Exercise - The listing that follows must be given again in full and exactly.
=== Section Start ===
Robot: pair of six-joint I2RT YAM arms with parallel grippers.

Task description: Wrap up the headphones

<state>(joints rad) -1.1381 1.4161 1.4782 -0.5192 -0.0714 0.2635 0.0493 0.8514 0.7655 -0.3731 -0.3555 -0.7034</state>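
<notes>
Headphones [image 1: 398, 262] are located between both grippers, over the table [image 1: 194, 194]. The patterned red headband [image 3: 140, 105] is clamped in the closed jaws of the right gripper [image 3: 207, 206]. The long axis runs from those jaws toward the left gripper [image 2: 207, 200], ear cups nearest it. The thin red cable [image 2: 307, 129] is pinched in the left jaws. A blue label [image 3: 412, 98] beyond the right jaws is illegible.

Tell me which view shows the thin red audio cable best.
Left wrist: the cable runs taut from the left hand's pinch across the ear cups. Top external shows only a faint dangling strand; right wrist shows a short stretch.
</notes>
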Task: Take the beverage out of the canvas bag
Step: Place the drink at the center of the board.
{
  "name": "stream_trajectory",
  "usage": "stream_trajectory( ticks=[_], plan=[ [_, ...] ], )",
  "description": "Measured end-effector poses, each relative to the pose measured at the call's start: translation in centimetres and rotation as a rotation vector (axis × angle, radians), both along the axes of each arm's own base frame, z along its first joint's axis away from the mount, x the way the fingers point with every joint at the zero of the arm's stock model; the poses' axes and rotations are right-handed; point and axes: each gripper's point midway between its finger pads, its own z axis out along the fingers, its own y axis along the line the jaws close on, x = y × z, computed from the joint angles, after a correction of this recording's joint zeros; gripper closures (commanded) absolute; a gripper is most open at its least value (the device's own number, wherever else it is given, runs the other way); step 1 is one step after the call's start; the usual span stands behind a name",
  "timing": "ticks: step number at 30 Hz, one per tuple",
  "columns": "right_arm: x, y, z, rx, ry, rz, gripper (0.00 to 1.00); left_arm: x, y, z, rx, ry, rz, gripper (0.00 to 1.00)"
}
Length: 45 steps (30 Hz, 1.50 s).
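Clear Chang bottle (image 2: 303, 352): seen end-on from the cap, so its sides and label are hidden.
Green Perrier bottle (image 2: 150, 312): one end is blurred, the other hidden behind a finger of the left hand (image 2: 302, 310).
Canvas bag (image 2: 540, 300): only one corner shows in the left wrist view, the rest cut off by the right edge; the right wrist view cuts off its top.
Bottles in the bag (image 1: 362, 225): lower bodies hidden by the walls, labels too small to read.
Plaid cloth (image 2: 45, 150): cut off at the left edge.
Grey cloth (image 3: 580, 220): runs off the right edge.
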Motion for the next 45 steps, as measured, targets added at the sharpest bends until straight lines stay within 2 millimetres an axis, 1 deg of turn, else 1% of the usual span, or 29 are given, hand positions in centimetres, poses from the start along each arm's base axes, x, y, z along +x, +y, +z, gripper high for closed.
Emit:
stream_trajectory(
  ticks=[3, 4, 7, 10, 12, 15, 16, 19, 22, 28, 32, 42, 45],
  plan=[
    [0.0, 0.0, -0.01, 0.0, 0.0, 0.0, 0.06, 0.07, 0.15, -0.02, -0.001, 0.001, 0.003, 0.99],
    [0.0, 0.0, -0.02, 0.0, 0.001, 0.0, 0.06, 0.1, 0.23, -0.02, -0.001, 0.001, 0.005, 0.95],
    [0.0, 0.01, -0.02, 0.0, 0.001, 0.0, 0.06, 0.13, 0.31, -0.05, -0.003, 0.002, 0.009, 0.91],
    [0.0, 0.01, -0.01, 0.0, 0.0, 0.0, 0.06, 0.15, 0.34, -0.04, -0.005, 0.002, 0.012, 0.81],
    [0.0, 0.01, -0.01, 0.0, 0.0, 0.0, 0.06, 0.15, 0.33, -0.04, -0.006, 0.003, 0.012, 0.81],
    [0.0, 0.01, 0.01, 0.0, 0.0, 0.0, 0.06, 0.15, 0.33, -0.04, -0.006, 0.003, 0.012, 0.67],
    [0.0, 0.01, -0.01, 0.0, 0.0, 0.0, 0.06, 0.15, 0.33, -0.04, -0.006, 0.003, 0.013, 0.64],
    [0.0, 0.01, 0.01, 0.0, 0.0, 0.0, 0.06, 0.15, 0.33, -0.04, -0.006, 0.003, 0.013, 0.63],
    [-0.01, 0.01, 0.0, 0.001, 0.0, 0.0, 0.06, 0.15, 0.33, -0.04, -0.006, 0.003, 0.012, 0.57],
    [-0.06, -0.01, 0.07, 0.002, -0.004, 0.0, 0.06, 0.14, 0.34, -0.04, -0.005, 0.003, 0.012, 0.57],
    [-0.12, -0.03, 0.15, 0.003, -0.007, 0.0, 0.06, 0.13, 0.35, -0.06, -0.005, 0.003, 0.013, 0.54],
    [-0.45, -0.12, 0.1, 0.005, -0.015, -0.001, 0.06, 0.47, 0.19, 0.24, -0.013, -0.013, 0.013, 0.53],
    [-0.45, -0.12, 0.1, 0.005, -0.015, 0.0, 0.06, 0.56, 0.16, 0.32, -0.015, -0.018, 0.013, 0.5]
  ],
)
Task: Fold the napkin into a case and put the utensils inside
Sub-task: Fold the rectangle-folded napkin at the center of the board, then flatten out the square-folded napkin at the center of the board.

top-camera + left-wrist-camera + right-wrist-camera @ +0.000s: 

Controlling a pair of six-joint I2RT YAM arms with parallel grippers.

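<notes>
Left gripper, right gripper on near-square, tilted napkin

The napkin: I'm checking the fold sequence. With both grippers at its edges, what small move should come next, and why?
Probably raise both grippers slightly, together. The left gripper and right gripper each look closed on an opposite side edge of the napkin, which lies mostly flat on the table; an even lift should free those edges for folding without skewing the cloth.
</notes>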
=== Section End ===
Reply to the task -
Robot: pair of six-joint I2RT YAM arms with parallel grippers.

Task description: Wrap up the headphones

<state>(joints rad) -1.1381 1.4161 1.4782 -0.5192 -0.0714 0.2635 0.0493 0.8514 0.7655 -0.3731 -0.3555 -0.7034</state>
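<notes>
Headphones [image 1: 398, 262] are located between both grippers, over the table [image 1: 194, 194]. The patterned red headband [image 3: 140, 105] is clamped in the closed jaws of the right gripper [image 3: 207, 206]. The long axis runs from those jaws toward the left gripper [image 2: 207, 200], ear cups nearest it. The thin red cable [image 2: 307, 129] is pinched in the left jaws. A blue label [image 3: 412, 98] beyond the right jaws is illegible.

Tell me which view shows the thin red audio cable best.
Left wrist: the cable runs taut from the left hand's pinch across the ear cups. Top external shows only a faint dangling strand; right wrist shows a short stretch.
</notes>
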Task: Take the beverage out of the canvas bag
Step: Place the drink at the center of the board.
{
  "name": "stream_trajectory",
  "usage": "stream_trajectory( ticks=[_], plan=[ [_, ...] ], )",
  "description": "Measured end-effector poses, each relative to the pose measured at the call's start: translation in centimetres and rotation as a rotation vector (axis × angle, radians), both along the axes of each arm's own base frame, z along its first joint's axis away from the mount, x the way the fingers point with every joint at the zero of the arm's stock model; the poses' axes and rotations are right-handed; point and axes: each gripper's point midway between its finger pads, its own z axis out along the fingers, its own y axis along the line the jaws close on, x = y × z, computed from the joint angles, after a correction of this recording's joint zeros; gripper closures (commanded) absolute; a gripper is most open at its least value (the device's own number, wherever else it is given, runs the other way); step 1 is one step after the call's start; the usual span stands behind a name",
  "timing": "ticks: step number at 30 Hz, one per tuple",
  "columns": "right_arm: x, y, z, rx, ry, rz, gripper (0.00 to 1.00); left_arm: x, y, z, rx, ry, rz, gripper (0.00 to 1.00)"
}
Length: 45 steps (30 Hz, 1.50 s).
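Clear Chang bottle (image 2: 303, 352): seen end-on from the cap, so its sides and label are hidden.
Green Perrier bottle (image 2: 150, 312): one end is blurred, the other hidden behind a finger of the left hand (image 2: 302, 310).
Canvas bag (image 2: 540, 300): only one corner shows in the left wrist view, the rest cut off by the right edge; the right wrist view cuts off its top.
Bottles in the bag (image 1: 362, 225): lower bodies hidden by the walls, labels too small to read.
Plaid cloth (image 2: 45, 150): cut off at the left edge.
Grey cloth (image 3: 580, 220): runs off the right edge.
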Motion for the next 45 steps, as measured, targets added at the sharpest bends until straight lines stay within 2 millimetres an axis, 1 deg of turn, else 1% of the usual span, or 29 are given, hand positions in centimetres, poses from the start along each arm's base axes, x, y, z along +x, +y, +z, gripper high for closed.
Emit:
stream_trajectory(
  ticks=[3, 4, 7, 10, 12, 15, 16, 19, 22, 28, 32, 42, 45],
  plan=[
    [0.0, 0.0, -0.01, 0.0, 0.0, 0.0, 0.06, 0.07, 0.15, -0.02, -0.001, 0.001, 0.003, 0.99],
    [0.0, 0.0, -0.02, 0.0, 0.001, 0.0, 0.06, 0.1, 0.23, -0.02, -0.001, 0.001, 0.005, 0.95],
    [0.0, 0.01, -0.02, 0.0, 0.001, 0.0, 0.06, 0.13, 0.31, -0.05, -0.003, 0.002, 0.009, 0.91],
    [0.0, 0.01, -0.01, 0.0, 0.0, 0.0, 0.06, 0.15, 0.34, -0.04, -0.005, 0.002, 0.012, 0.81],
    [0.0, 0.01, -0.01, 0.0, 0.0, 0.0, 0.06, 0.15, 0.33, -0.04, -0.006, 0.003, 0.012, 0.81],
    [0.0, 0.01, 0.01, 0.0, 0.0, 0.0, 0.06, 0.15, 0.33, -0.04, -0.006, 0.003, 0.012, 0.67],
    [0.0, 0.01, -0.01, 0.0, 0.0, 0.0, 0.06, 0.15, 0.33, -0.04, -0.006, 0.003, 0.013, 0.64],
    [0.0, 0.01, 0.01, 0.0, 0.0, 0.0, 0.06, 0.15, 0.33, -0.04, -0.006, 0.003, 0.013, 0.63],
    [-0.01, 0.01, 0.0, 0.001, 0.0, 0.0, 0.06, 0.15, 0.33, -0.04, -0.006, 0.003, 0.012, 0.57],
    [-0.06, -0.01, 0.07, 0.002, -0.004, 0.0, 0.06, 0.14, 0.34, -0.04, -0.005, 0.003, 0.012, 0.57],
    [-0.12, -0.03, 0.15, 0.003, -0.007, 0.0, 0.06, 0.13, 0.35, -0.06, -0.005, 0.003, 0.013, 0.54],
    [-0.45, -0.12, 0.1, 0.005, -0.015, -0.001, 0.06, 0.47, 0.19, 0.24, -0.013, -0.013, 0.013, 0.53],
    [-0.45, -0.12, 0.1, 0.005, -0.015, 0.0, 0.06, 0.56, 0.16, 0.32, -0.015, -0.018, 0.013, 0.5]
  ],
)
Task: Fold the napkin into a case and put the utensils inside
Sub-task: Fold the rectangle-folded napkin at the center of the board, then flatten out the square-folded napkin at the center of the board.

top-camera + left-wrist-camera + right-wrist-camera @ +0.000s: 

Controlling a pair of six-joint I2RT YAM arms with parallel grippers.

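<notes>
Left gripper, right gripper on near-square, tilted napkin

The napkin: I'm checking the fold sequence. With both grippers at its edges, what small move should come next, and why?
Probably raise both grippers slightly, together. The left gripper and right gripper each look closed on an opposite side edge of the napkin, which lies mostly flat on the table; an even lift should free those edges for folding without skewing the cloth.
</notes>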

Nothing further belongs to this answer.